JohnNichols · ‎02-03-2020

A dense matrix is one where all of the elements are non-zero so a 3 by 3 matrix could have the form [[1,2,3], [3,4,5],[5,6,7]], which can then be placed in memory in connected units. here we have 9 reals starting at an offset - all you need is a counter and offset.

In Lisp the concept was developed for the linked list so the result could include a wide variety of arrays for tree and node analysis. As structural analysis programs have grown the number of zeros grows very quickly. So the array above could be listed as 1,1,1.0 :1,2,2.0: 1:3:3.0: 2:1:3.0:, 2:2:4.0: 2,3,5.0:, 3:1;5.0: 3:2:6.0: 3,3:7.0 so we now have 18 integers and 9 reals - not efficient at all

but if we are using a structural matrix the results might be 1,1,1.0 :, 2:2:4.0: : 3,3:7.0, so we have 6 integers and 3 reals. As soon as the real density drops below 0.33 then clearly the second method is better for memory usage. if the integers occupy less space than reals then the density number may change, but most structural matrices are less than 0.33 by a long way. The problem would be that the search algorithm for 1 is going to be different to 2.

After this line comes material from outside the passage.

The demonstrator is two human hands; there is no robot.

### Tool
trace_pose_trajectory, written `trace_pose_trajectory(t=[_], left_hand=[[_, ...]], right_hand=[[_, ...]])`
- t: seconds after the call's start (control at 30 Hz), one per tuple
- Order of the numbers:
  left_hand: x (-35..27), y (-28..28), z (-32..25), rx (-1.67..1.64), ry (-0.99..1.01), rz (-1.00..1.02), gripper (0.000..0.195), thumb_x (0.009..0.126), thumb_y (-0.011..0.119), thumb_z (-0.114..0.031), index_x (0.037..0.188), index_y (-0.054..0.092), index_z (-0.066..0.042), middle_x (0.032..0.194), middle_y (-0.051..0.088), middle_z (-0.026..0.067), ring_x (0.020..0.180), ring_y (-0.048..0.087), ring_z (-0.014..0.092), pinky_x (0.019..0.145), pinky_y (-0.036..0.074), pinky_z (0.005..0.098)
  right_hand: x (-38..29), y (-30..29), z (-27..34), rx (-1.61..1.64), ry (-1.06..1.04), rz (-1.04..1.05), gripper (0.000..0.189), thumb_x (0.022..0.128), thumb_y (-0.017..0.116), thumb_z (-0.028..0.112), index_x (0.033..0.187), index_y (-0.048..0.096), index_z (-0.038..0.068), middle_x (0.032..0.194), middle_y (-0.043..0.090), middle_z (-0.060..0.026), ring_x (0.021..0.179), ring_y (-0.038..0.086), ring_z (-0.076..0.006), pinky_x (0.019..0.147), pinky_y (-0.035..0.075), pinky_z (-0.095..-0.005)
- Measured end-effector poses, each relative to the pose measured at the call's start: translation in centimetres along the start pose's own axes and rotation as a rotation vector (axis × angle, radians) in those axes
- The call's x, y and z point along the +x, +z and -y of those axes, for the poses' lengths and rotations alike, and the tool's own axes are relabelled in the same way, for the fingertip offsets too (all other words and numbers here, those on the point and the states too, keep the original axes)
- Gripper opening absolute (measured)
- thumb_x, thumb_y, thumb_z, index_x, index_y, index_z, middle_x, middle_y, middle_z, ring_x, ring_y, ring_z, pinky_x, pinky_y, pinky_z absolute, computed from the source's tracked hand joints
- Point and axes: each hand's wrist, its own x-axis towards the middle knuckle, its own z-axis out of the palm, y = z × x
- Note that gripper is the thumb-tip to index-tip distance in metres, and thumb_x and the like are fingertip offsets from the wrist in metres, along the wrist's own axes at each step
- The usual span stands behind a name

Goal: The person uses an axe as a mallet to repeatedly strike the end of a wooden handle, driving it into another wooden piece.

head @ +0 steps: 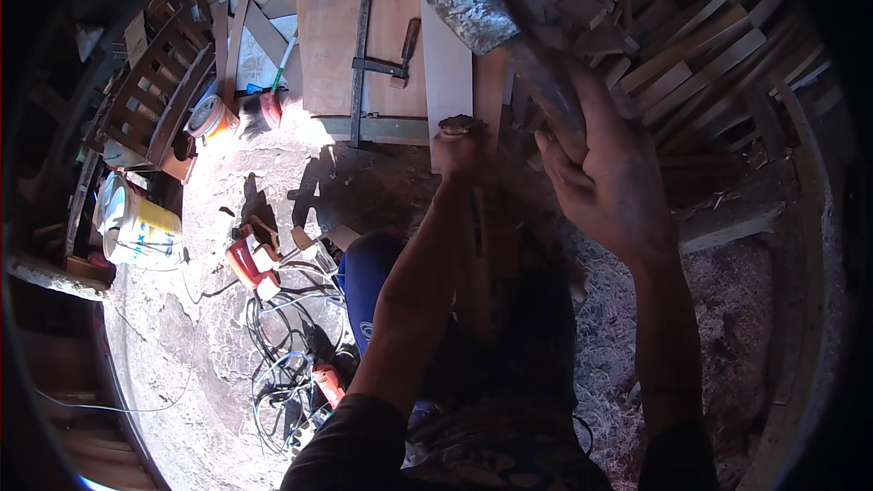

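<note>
My right hand [600, 170] is closed around the handle of a raised hammer or mallet [474, 7], whose blocky head has a worn, pale face. Lower and to the left, my left hand [460, 157] is wrapped around an upright handle with a frayed, flattened top [462, 125], which looks like a chisel's. The hammer head is apart from that top. Beneath my left hand, a narrow wooden piece [477, 286] with a dark slot or strip lies between my legs. Shadow and my left forearm hide the tool's lower end.
Ahead are wide boards [389, 7] with a bar clamp [361, 48] on them. Wood offcuts [709, 48] pile up at right. Left are a white bucket [146, 228], an orange bucket [208, 119], a red power tool [252, 259] and tangled cables [273, 341]. Shavings [607, 327] cover the floor at right.
</note>
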Motion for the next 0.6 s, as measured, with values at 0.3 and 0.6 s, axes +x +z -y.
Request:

Refer to the Pardiso manual.

This is actually quite important as inversion routines to be fast.

gib · ‎02-04-2020

Look at this: https://en.wikipedia.org/wiki/Sparse_matrix#Compressed_sparse_row_(CSR,_CRS_or_Yale_format)

Numerical methods for big sparse matrices almost without exception use the CSR or CSC method (or something similar) to store the matrix.

JohnNichols · ‎02-04-2020

Pardiso uses CSR I think

David_Billinghurst · ‎02-04-2020

gib wrote:
Numerical methods for big sparse matrices almost without exception use the CSR or CSC method ...

A significant minority use a reverse communication interface. For example https://software.intel.com/en-us/mkl-developer-reference-c-iterative-sparse-solvers-based-on-reverse-communication-interface-rci-iss and http://www.netlib.org/lapack/lawnspdf/lawn99.pdf

This can be particularly effective for a problem posed on a mesh,where the non-zero matrix coefficients relate to the interaction with neighbouring nodes and may be calculated and stored in advance.